I think he is the ONLY twig flipper that I really ever liked.....


----------



## stablebuck (Nov 22, 2007)

my favorite is the goofy little interlude he does during every episode...hahaha...what a goofball...


----------



## dkhntrdstn (Sep 7, 2007)

Man that realy sucks. I love watching his show. Hope every thing getts better for him.


----------



## Old Fudd (Nov 24, 2007)

Life is so fragile, Hes just fun to watch.and really doesn't have any fear when it comes to voicing his opinoins, Lets say one for him. It's really to bad..


----------



## bwhntr (Sep 12, 2007)

north slope said:


> I think he is the ONLY twig flipper that I really ever liked.....

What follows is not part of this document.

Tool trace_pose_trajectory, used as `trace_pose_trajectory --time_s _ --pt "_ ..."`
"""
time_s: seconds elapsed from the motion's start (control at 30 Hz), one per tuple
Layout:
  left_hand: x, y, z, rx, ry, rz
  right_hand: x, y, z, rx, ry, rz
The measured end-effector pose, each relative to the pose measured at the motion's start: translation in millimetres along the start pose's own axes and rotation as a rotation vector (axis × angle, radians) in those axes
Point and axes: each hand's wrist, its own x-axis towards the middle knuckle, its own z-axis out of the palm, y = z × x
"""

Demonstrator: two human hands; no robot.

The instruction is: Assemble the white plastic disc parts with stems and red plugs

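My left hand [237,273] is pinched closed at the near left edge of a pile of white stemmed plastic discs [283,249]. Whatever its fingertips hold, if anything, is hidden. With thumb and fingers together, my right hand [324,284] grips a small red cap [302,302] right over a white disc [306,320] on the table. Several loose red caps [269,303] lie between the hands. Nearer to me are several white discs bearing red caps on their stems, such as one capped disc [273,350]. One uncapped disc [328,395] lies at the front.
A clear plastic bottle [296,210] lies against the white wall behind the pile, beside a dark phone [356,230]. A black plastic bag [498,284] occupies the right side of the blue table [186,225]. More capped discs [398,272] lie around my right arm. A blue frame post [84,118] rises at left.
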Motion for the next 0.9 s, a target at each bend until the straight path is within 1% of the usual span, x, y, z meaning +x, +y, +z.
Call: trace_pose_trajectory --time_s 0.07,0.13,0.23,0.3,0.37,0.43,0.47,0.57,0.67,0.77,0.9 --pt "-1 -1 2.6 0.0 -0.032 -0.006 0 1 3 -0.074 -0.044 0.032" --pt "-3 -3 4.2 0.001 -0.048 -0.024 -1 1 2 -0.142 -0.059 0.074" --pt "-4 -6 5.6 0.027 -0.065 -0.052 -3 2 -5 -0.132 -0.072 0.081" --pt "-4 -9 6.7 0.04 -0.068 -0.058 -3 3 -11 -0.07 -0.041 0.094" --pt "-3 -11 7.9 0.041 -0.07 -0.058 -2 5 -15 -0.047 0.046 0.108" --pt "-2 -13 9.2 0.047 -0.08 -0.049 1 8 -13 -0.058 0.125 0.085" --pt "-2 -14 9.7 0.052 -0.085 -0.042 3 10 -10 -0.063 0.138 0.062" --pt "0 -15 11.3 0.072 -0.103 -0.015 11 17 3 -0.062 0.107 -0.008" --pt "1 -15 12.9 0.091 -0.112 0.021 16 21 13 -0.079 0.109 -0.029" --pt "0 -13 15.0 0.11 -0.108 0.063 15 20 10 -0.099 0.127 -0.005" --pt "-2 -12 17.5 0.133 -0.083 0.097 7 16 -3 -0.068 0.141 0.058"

Ouch...poor ol Tex is on the outs huh?


----------



## MarkM (Sep 7, 2007)

That's too bad, I didn't really enjoy his style or his show but that sucks to have something like that happen to you. Hope he can get well from it.

Mark


----------



## TEX-O-BOB (Sep 12, 2007)

north slope said:


> I think he is the ONLY twig flipper that I really ever liked.....


I love you too butthead!


----------



## dkhntrdstn (Sep 7, 2007)

Tex you might have to go and take over his show for him if he can't keep it going. Come on now I know you can keep it good. Do some hunting in utah.


----------



## TEX-O-BOB (Sep 12, 2007)

Not a chance!

I "had" a friend that wanted to film me taking animals in my top secret spots when he was getting his hunting movie business going and I told him to go pound sand. We're not friends any more, he divorced me.  :roll: I DON'T want to be a movie star.


----------



## dkhntrdstn (Sep 7, 2007)

TEX-O-BOB said:


> Not a chance!
> 
> I "had" a friend that wanted to film me taking animals in my top secret spots when he was getting his hunting movie business going and I told him to go pound sand. We're not friends any more, he divorced me.  :roll: I DON'T want to be a movie star.


Just dont go to your spot. O i thought you where already a movie star.Dang I was told wrong.


----------



## Bowdacious (Sep 16, 2007)

MarkM said:


> That's too bad, I didn't really enjoy his style or his show but that sucks to have something like that happen to you. Hope he can get well from it.
> 
> Mark


I agree.......


----------



## north slope (Sep 8, 2007)

TEX-O-BOB said:


> Not a chance!
> 
> I "had" a friend that wanted to film me taking animals in my top secret spots when he was getting his hunting movie business going and I told him to go pound sand. We're not friends any more, he divorced me.  :roll: I DON'T want to be a movie star.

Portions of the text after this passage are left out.